** The records follows **
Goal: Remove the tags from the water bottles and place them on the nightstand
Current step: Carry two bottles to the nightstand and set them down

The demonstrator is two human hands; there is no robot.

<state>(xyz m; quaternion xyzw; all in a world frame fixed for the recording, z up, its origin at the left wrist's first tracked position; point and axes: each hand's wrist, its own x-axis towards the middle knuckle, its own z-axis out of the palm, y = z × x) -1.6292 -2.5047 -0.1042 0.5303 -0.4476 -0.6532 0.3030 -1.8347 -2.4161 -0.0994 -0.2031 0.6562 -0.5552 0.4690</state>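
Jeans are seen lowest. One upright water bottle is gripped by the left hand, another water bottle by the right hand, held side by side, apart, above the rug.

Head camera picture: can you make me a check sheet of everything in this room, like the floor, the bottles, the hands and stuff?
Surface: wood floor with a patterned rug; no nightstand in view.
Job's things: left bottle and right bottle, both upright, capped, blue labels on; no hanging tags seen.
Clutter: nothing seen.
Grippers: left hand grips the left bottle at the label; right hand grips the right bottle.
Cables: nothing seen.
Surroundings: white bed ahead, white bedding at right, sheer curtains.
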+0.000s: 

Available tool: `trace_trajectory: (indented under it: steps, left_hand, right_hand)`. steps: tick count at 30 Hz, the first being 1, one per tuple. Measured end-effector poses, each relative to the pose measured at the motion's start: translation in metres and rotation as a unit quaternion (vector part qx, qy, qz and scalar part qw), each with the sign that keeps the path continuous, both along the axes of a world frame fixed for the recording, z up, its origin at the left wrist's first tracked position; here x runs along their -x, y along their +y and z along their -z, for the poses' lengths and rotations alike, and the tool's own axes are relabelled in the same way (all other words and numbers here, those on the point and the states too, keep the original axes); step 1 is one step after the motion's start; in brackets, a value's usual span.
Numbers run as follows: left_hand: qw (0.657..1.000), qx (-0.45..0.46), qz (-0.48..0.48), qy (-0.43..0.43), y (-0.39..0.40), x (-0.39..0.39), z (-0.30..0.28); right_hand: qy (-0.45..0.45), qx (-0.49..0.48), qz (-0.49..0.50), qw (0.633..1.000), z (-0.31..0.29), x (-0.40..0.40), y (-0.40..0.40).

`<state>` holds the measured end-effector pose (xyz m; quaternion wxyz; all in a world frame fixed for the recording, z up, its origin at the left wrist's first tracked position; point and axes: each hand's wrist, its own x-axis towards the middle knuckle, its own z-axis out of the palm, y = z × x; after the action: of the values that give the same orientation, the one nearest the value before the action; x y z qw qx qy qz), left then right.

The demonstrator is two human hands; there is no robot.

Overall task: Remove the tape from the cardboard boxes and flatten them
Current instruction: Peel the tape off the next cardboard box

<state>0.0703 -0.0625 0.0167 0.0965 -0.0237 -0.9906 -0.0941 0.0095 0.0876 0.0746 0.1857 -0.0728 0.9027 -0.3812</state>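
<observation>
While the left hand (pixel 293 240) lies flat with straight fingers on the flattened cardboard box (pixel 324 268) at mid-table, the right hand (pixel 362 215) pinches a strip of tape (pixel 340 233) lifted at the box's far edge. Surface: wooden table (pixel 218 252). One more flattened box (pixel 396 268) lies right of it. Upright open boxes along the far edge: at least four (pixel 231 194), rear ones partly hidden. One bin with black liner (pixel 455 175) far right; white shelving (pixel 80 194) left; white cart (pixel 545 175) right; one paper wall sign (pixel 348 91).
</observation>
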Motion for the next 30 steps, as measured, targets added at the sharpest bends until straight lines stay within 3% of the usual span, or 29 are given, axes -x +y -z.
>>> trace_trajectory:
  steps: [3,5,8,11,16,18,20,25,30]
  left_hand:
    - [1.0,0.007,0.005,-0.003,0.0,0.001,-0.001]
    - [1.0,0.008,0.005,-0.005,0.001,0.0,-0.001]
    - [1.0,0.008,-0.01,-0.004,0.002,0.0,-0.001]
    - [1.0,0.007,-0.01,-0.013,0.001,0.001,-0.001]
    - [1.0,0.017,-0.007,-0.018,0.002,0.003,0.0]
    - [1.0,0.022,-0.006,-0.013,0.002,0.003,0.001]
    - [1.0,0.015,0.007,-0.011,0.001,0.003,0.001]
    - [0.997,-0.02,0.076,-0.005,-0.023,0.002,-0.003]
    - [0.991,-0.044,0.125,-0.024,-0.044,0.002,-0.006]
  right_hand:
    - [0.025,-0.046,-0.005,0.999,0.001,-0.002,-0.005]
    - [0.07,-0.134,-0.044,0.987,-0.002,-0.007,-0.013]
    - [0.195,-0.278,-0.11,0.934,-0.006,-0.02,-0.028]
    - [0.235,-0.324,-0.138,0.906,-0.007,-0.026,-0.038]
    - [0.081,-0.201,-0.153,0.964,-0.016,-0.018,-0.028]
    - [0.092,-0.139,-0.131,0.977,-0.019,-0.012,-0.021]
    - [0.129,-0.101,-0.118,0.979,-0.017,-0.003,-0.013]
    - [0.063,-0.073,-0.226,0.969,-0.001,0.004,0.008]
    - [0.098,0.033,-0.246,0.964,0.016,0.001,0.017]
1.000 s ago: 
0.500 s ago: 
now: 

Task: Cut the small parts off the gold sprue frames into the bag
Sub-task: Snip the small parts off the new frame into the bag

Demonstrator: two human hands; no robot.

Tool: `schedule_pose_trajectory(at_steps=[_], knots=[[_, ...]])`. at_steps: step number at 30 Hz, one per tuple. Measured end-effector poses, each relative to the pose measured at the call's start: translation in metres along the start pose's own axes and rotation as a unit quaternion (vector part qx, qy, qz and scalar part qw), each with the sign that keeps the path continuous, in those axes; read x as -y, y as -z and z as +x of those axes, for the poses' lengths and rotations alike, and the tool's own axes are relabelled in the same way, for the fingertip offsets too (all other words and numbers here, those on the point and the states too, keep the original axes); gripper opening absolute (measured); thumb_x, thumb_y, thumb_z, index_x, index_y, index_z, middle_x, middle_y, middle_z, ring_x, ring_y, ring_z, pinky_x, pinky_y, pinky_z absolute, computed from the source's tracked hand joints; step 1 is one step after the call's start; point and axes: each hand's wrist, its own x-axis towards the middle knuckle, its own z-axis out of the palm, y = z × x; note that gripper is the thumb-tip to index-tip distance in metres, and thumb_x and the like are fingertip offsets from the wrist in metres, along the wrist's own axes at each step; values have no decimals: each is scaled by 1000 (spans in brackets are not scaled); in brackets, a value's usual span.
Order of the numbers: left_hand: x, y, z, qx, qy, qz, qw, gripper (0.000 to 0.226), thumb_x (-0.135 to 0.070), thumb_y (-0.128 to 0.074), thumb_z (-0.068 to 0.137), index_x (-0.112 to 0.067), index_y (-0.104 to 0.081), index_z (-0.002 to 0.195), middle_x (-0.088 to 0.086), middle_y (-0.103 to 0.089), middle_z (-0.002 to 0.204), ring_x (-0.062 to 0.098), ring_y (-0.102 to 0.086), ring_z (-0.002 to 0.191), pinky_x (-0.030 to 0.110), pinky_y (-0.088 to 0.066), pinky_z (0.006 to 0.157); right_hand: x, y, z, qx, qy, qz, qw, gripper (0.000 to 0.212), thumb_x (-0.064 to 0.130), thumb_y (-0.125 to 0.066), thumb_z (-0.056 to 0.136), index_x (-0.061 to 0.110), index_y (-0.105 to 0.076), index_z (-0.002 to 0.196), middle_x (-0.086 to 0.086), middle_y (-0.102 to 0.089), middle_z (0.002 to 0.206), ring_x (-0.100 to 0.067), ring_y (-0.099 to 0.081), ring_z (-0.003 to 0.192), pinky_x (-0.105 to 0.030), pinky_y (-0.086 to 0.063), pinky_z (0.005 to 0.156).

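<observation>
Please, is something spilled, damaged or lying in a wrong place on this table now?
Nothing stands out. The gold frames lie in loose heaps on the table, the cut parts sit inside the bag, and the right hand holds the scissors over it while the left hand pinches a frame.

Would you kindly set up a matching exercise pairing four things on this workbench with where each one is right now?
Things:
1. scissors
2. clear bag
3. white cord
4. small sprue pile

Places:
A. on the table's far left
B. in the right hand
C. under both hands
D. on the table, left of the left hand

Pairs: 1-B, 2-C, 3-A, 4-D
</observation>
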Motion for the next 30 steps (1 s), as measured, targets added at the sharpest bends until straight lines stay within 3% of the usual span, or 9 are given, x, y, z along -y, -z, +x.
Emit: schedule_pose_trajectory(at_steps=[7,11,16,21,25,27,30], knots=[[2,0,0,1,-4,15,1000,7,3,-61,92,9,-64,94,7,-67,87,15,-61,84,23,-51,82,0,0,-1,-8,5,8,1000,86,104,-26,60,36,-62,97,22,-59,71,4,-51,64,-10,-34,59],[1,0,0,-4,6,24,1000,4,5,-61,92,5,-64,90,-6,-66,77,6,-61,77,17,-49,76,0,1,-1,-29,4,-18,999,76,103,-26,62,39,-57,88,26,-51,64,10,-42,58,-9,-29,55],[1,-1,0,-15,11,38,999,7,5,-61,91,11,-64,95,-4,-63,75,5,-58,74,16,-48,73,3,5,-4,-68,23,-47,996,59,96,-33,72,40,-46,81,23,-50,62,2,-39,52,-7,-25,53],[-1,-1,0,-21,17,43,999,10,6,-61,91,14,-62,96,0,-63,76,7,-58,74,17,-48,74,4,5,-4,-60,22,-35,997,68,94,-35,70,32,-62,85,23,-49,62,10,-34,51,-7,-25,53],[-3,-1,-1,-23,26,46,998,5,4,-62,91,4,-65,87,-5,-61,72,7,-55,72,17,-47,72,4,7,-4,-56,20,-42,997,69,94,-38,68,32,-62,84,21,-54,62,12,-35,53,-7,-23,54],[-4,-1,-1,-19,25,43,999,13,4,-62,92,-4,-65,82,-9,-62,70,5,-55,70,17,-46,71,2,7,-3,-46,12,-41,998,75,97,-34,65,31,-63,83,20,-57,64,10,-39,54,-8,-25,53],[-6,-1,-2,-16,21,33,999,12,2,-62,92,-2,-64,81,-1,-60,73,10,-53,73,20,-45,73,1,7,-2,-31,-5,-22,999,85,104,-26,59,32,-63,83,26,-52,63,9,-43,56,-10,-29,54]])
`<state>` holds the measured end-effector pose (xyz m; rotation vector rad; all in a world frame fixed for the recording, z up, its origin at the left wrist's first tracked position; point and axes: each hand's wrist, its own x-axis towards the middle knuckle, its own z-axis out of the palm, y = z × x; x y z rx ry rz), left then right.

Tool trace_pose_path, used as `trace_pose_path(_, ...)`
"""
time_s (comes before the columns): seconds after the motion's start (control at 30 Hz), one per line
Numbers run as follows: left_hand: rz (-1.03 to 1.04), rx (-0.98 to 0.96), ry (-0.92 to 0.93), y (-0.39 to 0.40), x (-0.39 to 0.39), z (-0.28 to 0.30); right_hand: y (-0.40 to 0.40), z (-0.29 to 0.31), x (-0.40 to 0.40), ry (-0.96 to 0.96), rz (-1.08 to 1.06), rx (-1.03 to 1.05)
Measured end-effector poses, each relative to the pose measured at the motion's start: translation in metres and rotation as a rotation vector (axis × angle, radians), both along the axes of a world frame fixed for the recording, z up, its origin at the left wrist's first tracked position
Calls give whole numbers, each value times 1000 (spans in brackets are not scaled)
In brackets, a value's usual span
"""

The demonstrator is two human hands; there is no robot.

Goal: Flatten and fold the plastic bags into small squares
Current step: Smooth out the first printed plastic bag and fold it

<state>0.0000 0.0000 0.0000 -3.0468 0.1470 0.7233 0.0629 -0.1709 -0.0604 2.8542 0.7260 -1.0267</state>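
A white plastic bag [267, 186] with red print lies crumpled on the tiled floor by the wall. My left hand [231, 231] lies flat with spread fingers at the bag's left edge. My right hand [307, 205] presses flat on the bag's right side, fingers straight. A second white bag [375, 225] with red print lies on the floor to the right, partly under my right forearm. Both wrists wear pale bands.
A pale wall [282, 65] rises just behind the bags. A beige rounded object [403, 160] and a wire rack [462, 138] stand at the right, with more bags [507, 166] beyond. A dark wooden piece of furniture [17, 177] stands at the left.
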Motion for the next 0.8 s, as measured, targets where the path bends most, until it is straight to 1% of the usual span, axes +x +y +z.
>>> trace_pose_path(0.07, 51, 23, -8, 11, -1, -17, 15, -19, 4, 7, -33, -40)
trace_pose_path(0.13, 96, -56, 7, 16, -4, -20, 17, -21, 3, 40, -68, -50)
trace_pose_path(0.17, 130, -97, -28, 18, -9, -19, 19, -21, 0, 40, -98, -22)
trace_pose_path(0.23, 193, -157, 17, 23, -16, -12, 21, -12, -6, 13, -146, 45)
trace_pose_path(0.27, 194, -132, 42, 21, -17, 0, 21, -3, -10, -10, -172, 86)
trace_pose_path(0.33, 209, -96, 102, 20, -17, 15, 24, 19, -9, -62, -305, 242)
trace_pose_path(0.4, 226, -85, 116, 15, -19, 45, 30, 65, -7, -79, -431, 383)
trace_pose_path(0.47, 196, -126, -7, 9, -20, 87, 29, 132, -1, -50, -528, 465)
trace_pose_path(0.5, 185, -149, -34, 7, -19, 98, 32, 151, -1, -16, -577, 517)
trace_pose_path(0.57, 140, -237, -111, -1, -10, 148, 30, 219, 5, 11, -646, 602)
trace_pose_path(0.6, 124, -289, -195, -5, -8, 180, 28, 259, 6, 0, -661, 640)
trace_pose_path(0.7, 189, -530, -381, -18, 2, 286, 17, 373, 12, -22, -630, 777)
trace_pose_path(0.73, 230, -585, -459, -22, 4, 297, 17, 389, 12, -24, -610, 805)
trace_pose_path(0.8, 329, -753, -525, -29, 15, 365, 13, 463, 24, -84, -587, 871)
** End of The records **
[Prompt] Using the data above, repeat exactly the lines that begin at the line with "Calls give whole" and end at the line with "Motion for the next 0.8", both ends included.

[Output of the exercise]
Calls give whole numbers, each value times 1000 (spans in brackets are not scaled)
In brackets, a value's usual span
"""

The demonstrator is two human hands; there is no robot.

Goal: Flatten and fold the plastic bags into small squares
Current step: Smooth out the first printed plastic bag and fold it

<state>0.0000 0.0000 0.0000 -3.0468 0.1470 0.7233 0.0629 -0.1709 -0.0604 2.8542 0.7260 -1.0267</state>
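A white plastic bag [267, 186] with red print lies crumpled on the tiled floor by the wall. My left hand [231, 231] lies flat with spread fingers at the bag's left edge. My right hand [307, 205] presses flat on the bag's right side, fingers straight. A second white bag [375, 225] with red print lies on the floor to the right, partly under my right forearm. Both wrists wear pale bands.
A pale wall [282, 65] rises just behind the bags. A beige rounded object [403, 160] and a wire rack [462, 138] stand at the right, with more bags [507, 166] beyond. A dark wooden piece of furniture [17, 177] stands at the left.
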Motion for the next 0.8 s, as measured, targets where the path bends most, until it is straight to 1% of the usual span, axes +x +y +z.

No part of the exercise remains open.